Newport doesn’t pay very well in relation to other festivals, and neither do they pack in much of a crowd. Tickets sold out within some few weeks of going to market, only about six thousand were available, but there’s the rub. Newport holds an allure for musicians, who in many cases compete to play. Organizers don’t pay much nor are they constantly expanding the grounds and bringing in corporate sponsorship- they don’t need to. Newport is a buyers market.

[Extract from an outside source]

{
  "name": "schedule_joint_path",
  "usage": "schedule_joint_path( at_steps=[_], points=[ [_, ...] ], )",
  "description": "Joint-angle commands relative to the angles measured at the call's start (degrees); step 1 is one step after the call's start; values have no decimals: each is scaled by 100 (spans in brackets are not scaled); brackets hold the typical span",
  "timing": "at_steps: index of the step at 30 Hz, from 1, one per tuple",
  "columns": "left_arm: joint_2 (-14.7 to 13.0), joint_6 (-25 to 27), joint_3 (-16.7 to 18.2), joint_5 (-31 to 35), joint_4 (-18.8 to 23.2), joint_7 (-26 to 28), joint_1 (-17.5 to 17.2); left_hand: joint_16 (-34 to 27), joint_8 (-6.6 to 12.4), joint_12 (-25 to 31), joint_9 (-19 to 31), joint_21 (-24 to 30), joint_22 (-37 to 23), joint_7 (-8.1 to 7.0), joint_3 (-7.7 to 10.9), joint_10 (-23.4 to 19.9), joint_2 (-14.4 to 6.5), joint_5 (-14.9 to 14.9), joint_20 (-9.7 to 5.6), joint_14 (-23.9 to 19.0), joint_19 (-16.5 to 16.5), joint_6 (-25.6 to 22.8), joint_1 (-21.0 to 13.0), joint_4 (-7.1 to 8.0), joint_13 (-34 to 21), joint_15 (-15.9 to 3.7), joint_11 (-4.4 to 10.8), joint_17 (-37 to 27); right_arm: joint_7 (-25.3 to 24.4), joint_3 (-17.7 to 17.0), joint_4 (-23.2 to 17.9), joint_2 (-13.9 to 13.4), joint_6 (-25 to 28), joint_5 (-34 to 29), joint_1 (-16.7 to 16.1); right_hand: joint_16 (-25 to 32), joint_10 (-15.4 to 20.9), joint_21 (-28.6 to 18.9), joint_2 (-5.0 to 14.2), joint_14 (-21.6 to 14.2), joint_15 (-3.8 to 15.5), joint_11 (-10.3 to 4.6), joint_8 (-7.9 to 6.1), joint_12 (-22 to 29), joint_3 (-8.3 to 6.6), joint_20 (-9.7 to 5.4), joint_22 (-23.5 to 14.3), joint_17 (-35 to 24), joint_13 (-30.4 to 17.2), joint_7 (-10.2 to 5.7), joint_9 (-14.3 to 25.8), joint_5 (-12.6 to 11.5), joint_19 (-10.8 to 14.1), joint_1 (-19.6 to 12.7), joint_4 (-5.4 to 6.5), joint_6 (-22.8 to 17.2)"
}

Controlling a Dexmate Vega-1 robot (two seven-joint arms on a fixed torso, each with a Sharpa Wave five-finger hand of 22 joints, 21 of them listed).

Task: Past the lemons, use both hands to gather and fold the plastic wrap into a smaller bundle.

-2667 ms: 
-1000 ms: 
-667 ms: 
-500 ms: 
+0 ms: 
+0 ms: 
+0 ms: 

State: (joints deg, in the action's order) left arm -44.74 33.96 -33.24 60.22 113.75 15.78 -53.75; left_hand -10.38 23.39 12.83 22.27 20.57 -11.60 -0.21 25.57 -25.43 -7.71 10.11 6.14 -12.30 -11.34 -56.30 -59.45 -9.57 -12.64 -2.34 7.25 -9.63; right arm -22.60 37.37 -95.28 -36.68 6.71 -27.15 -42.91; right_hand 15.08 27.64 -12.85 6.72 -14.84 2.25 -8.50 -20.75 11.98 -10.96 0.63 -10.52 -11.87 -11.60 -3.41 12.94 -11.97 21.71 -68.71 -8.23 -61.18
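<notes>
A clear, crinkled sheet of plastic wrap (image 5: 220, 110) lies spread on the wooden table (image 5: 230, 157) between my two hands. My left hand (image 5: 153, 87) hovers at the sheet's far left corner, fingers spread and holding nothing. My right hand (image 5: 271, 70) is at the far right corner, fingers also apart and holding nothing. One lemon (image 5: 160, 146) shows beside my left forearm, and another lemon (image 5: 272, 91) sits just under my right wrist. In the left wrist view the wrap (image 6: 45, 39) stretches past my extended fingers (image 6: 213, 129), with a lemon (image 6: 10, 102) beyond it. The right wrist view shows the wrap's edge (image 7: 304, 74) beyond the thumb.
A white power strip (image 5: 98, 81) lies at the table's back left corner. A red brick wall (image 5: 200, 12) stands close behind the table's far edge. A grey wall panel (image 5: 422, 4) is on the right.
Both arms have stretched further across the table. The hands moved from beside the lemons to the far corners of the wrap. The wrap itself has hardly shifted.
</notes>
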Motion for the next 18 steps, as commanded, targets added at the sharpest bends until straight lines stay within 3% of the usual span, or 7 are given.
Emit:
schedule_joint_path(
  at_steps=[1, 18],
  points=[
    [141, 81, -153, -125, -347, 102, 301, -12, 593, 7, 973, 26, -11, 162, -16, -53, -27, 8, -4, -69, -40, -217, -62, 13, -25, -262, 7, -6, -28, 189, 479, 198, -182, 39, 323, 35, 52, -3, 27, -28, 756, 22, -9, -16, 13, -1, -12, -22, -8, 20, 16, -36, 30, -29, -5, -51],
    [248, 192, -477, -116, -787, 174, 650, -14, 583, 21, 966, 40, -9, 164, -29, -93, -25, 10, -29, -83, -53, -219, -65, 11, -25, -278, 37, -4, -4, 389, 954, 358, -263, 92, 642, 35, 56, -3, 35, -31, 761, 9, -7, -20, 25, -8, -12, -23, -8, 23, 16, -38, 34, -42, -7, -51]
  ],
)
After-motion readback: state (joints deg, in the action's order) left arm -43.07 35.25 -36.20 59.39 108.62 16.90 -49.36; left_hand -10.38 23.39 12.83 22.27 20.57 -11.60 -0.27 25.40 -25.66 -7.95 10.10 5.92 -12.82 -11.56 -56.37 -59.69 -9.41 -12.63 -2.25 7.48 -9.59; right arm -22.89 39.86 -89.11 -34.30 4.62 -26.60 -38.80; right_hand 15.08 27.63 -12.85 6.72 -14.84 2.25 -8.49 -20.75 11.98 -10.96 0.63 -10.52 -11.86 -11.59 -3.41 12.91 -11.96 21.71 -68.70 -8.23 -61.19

So perhaps it was future ambition on the part of the groups taking stage at the Blues Cafe in scenic, historic downtown Newport. Folk firecracker and opener Christopher Paul Stelling took stage to the greeting of a capacity crowd. Delivering slices from this year’s breakout False Cities, between repeated references to an all night cross-country rip from Minnesota, picking at that hollowed box C.P. stared through rather than into the crowd. The young virtuoso confused the audience by alternately encouraging boisterous behavior and dryly insisting they “shut the fuck up.” Oddities might be Stelling’s strong point: the insistence on a one-man-band singer song-writer delivery of a form of music that’s long since been considered exhausted, finger picking etc, but for him it works, and it worked for the audience too. On closeout “Fathers and Son’s” the uninitiated crowd spontaneously provided back up chorus vocals. Keep your eye on this CP Stelling, he just might be somebody someday.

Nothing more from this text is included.